Stored items from a collection:

= = = = = = =

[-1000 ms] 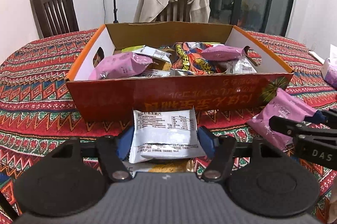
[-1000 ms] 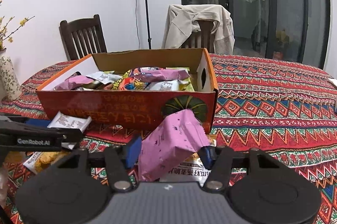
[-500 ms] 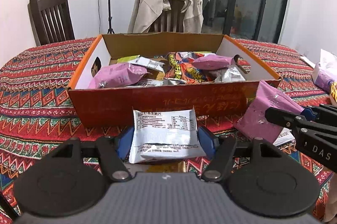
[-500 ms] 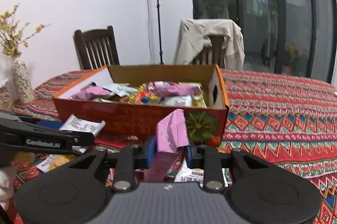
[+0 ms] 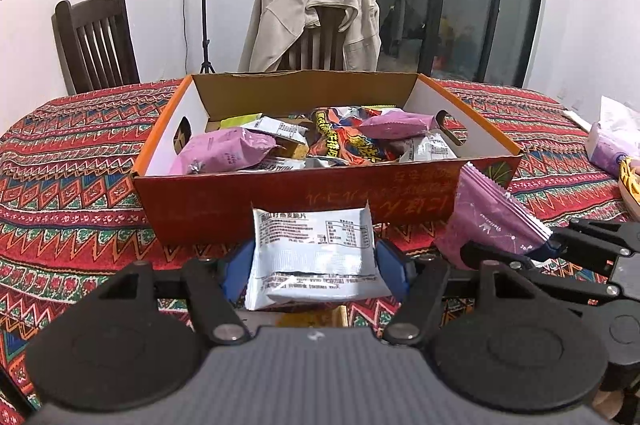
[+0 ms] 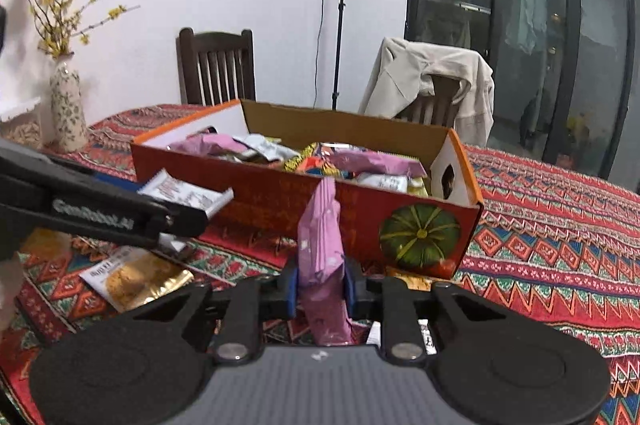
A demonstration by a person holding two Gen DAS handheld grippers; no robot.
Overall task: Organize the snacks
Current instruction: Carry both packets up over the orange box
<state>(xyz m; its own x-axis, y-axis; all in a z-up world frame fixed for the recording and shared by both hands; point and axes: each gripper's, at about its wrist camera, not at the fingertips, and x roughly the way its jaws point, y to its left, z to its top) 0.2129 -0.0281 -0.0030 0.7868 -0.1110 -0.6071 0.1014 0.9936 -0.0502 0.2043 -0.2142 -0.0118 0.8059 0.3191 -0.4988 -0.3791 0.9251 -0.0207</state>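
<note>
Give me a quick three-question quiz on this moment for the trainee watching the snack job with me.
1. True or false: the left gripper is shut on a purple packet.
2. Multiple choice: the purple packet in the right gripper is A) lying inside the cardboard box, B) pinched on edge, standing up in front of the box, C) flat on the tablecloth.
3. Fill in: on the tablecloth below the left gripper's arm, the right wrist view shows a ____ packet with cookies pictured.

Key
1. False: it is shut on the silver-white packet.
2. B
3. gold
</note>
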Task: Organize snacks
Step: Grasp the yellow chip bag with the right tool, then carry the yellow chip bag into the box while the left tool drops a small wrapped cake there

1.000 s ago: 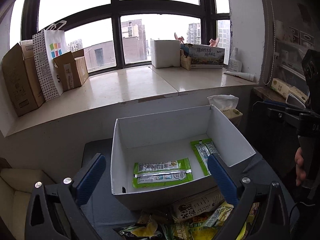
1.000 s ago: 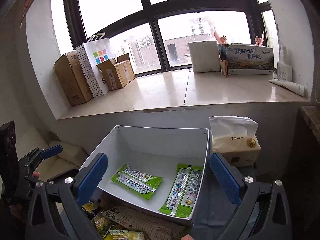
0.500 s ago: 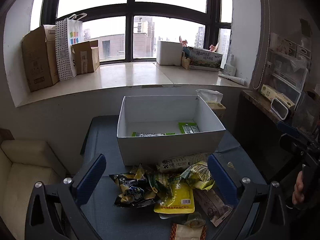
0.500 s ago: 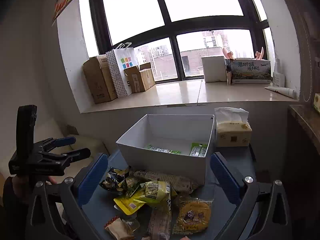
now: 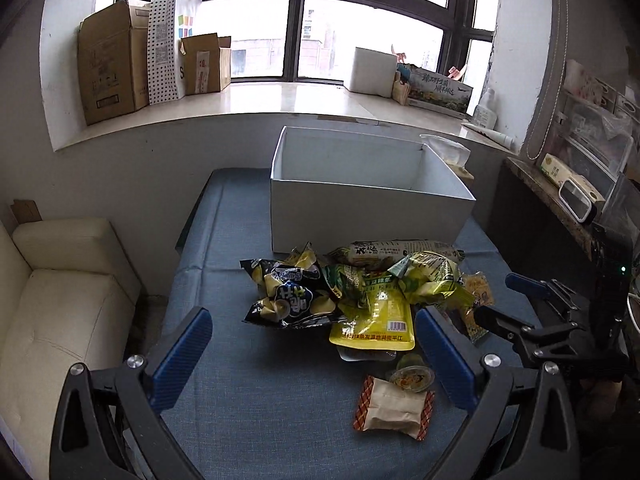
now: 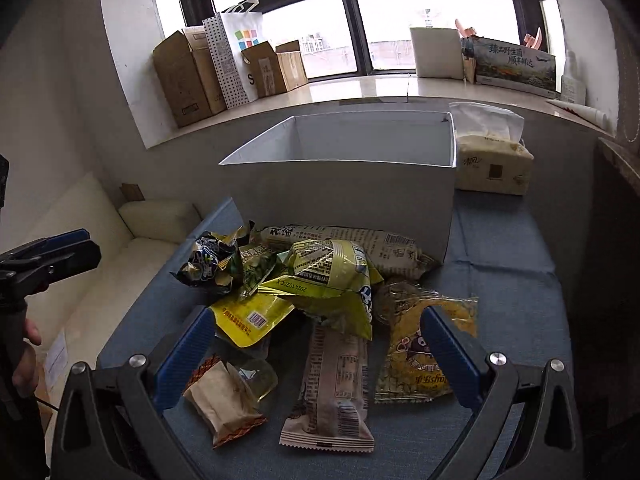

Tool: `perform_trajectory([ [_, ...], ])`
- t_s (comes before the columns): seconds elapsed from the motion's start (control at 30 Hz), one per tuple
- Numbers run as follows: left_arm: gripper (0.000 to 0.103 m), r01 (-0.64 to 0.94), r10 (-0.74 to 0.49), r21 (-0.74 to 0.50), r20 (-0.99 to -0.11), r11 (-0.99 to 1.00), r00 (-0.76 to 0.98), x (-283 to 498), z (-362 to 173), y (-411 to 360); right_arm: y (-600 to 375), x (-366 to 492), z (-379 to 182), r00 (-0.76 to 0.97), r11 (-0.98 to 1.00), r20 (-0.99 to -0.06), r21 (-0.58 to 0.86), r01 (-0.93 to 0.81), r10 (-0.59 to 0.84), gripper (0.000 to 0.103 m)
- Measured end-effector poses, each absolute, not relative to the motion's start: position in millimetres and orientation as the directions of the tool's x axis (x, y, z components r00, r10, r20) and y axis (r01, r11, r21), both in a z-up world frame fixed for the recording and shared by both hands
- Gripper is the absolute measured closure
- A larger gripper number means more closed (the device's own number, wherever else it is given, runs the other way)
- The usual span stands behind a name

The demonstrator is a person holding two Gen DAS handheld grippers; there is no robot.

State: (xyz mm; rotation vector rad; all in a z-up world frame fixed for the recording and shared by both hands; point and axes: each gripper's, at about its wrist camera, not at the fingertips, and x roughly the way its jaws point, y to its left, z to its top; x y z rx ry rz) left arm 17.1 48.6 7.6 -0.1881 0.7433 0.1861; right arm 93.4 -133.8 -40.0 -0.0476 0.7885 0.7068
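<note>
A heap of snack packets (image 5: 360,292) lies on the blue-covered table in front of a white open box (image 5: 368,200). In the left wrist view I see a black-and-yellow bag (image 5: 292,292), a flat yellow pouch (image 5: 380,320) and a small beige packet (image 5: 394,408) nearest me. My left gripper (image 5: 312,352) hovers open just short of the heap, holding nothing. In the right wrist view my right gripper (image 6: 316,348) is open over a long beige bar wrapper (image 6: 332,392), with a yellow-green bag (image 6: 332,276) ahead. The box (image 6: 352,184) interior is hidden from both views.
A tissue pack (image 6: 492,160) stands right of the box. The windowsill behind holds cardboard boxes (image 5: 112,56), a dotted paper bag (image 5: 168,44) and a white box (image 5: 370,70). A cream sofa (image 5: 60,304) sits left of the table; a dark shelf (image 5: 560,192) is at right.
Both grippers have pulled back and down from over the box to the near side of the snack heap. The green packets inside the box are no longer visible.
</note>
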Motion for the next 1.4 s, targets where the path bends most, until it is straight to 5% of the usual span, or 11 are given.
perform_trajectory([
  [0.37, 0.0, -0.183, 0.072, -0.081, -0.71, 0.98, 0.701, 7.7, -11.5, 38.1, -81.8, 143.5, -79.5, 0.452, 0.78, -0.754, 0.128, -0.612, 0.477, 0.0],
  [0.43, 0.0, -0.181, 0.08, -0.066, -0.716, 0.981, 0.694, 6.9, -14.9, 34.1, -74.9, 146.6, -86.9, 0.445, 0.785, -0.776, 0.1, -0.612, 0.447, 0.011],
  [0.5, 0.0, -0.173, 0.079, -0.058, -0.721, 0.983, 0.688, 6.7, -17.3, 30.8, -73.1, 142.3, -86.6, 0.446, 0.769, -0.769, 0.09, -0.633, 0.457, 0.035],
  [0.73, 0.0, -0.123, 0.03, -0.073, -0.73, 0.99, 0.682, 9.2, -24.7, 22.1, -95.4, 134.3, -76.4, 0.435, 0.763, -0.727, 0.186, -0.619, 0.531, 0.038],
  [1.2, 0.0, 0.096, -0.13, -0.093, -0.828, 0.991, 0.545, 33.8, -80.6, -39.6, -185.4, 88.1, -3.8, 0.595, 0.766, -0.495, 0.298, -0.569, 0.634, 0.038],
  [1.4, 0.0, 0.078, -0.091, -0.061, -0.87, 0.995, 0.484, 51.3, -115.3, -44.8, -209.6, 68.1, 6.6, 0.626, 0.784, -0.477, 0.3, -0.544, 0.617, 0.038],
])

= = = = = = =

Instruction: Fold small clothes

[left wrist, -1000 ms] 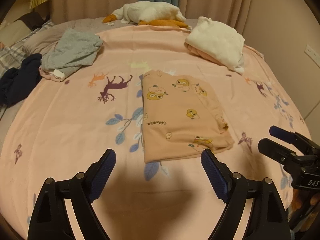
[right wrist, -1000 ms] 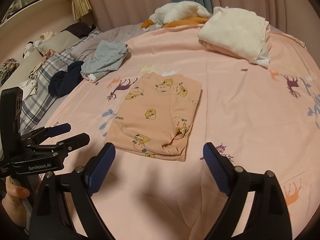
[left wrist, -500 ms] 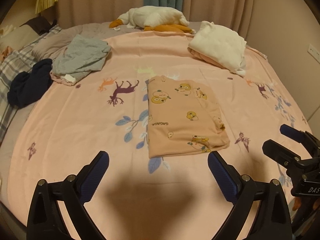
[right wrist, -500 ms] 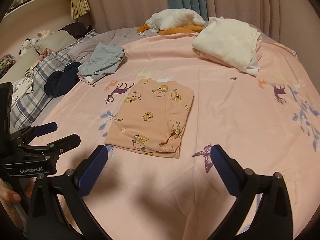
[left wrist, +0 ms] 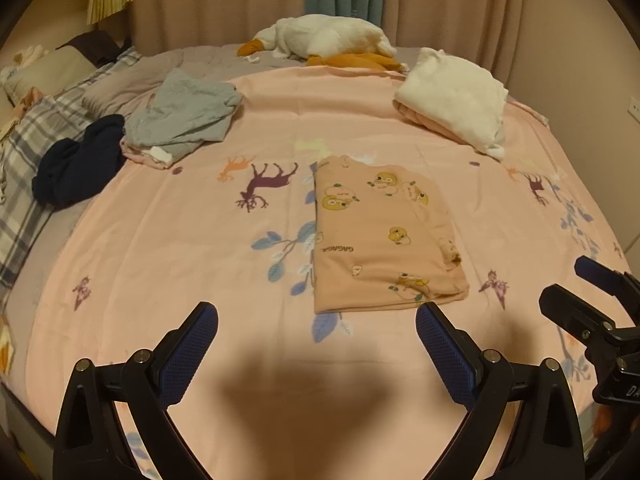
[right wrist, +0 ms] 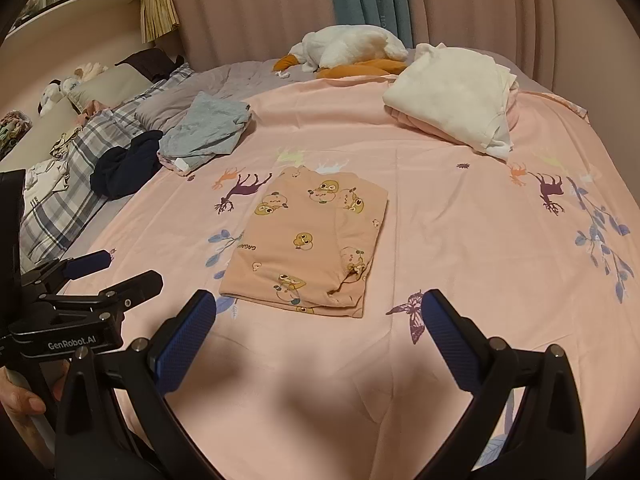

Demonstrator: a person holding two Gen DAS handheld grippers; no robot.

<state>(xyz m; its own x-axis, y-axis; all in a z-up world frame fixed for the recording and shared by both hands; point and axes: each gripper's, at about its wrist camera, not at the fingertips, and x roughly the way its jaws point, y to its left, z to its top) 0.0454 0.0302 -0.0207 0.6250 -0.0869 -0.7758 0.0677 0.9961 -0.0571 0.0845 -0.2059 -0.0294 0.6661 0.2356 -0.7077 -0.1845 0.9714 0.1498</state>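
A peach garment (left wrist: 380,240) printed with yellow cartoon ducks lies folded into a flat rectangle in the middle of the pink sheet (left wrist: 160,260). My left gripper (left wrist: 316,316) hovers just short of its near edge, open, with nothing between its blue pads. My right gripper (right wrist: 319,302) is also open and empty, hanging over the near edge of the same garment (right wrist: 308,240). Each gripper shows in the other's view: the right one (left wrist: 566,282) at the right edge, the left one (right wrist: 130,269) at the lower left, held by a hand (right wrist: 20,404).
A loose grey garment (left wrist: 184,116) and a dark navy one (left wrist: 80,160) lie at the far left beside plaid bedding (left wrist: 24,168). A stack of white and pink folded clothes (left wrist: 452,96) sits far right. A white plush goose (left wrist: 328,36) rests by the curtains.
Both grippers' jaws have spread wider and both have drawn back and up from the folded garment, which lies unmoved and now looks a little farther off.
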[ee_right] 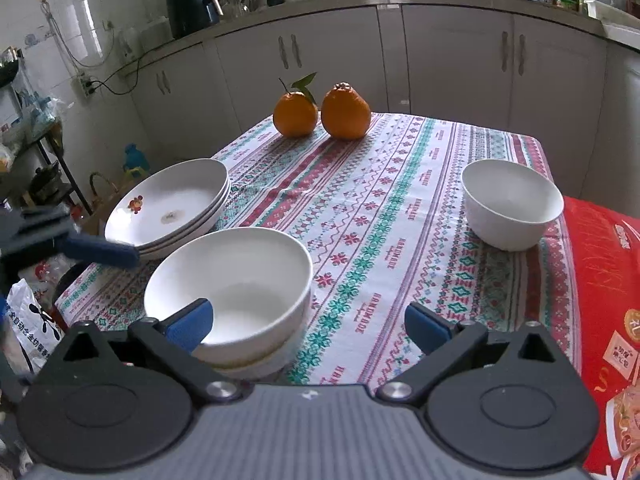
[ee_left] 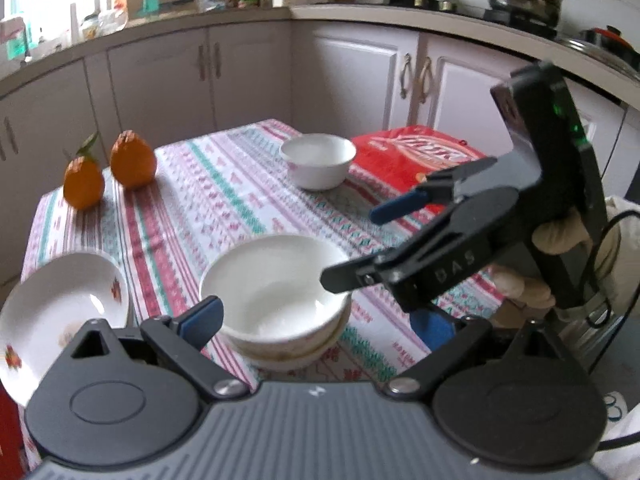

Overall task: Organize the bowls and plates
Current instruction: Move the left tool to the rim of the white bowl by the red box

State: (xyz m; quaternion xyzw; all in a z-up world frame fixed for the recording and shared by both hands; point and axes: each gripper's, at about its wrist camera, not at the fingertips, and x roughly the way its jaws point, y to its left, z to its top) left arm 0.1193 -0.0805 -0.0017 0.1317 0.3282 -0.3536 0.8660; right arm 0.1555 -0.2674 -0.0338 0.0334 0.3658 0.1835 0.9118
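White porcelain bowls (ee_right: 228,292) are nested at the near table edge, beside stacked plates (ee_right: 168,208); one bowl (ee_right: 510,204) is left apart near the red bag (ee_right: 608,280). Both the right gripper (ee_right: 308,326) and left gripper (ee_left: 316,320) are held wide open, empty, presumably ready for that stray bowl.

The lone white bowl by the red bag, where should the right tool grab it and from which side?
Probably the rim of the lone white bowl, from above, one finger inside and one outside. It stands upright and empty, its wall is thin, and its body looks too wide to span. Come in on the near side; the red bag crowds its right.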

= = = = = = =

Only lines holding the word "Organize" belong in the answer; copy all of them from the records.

# REPLY
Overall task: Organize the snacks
Task: Organize snacks
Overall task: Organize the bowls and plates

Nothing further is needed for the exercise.